Charging infrastructure also plays a role. In busy locations with multiple vehicles charging simultaneously, such as fleet depots or motorway services, grid limitations can cause charge speeds to drop due to load balancing. However, many networks are looking to deploy smart energy distribution systems and Battery Energy Storage Systems (BESS) to help meet peak demand without straining the grid.

In fact, the UK’s charging infrastructure is improving at pace in almost every area, with the total number of areas you can charge an EV publicly (c.40,000) running at over four-times the number of petrol stations in the UK (c. 8,500).
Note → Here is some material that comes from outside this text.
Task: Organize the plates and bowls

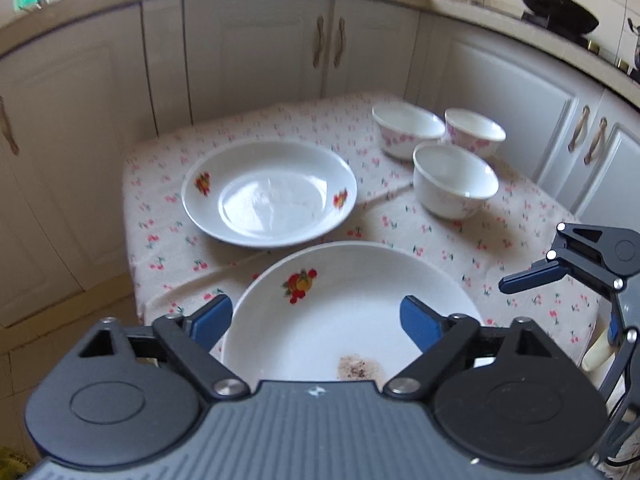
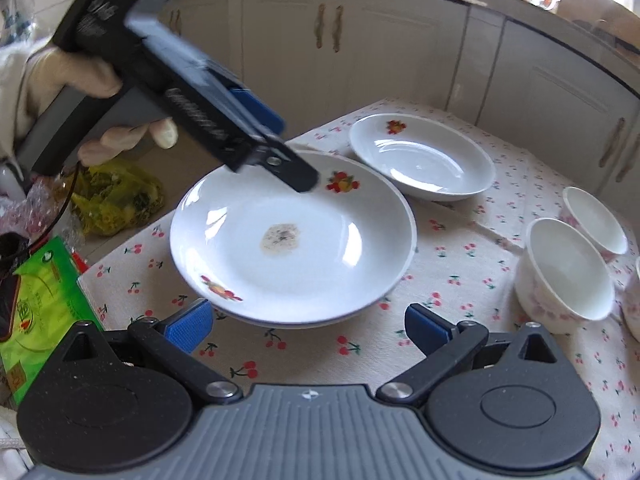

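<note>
Two white plates with fruit prints lie on the cherry-print tablecloth. The near plate [image 1: 352, 312] [image 2: 292, 236] has a brown stain in its middle; the far plate [image 1: 268, 192] [image 2: 422, 158] is clean. Three white bowls [image 1: 456, 184] with pink flowers stand to the right [image 2: 564, 276]. My left gripper [image 1: 316, 318] is open, its blue fingers either side of the near plate's rim, hovering over it [image 2: 280, 152]. My right gripper [image 2: 308, 328] is open and empty, just short of the near plate's front edge.
The small table [image 2: 460, 360] stands against white kitchen cabinets [image 1: 256, 52]. A green box [image 2: 44, 292] and a yellow bag [image 2: 116, 200] lie left of the table. A black wok [image 1: 560, 12] sits on the counter at the back right.
</note>
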`<state>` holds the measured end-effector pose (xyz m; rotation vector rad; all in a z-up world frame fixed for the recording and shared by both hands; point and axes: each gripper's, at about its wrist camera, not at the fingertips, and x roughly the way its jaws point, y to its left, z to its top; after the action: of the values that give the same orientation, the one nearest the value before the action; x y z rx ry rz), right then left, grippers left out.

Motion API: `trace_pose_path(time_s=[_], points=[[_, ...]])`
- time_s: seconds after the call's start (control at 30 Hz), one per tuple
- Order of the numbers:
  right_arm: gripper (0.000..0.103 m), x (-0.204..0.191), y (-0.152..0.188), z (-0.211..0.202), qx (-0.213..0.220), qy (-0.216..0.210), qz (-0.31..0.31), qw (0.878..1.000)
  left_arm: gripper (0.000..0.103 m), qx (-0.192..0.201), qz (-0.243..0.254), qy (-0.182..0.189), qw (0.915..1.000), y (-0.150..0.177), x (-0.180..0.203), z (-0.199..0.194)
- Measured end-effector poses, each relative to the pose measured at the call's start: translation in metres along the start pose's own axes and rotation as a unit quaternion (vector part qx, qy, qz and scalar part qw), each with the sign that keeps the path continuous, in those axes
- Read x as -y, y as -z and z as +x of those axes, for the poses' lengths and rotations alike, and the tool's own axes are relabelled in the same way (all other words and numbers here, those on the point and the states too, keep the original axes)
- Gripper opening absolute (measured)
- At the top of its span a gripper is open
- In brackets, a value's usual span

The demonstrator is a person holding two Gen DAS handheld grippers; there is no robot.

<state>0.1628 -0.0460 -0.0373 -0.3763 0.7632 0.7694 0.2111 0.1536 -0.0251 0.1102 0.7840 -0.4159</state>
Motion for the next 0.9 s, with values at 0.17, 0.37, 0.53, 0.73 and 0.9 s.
trace_pose_path(time_s=[0.17, 0.37, 0.53, 0.73, 0.9], points=[[0.103, 0.006, -0.002, -0.014, 0.024, 0.014, 0.013, 1.000, 0.093, 0.022, -0.012, -0.001, 0.9997, 0.005, 0.005, -0.015], [0.103, 0.011, -0.005, -0.026, 0.049, 0.025, 0.030, 0.998, 0.096, 0.050, -0.012, -0.014, 0.9986, 0.014, 0.009, -0.029], [0.103, 0.018, -0.008, -0.030, 0.057, 0.024, 0.050, 0.997, 0.096, 0.058, -0.008, -0.029, 0.9979, 0.015, 0.004, -0.032], [0.103, 0.026, -0.013, -0.026, 0.058, 0.030, 0.061, 0.996, 0.096, 0.066, -0.016, -0.030, 0.9973, 0.010, -0.006, -0.029], [0.103, 0.033, -0.018, -0.020, 0.051, 0.039, 0.056, 0.996, 0.096, 0.065, -0.017, -0.028, 0.9973, 0.003, -0.015, -0.022]])
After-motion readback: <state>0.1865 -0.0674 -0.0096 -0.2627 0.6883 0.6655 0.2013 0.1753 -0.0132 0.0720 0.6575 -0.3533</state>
More ultra-rapid charging hubs are being rolled out across business parks, city centres and strategic routes. Innovative charger designs, predictive analytics and the integration of renewable energy sources mean charging is not just faster, it is getting greener too.

Business case is fully charged

The financial and operational ecosystem now supporting EV adoption in the UK is robust and growing stronger by the day. The Electric Car Grant reduces acquisition costs, salary sacrifice unlocks significant tax benefits for employees, capital allowances support business investment, and charging infrastructure grants make installing charge points at work easier than ever.

At the same time, technology is rapidly closing the gap between EVs and ICE vehicles in terms of range, charging speed, and overall convenience.

For businesses from SMEs to large fleets, this is not just a green decision that ticks the ESG boxes, it is a strategic one: Reduce emissions, control running costs, enhance staff benefits, and join the movement towards smarter, cleaner transport.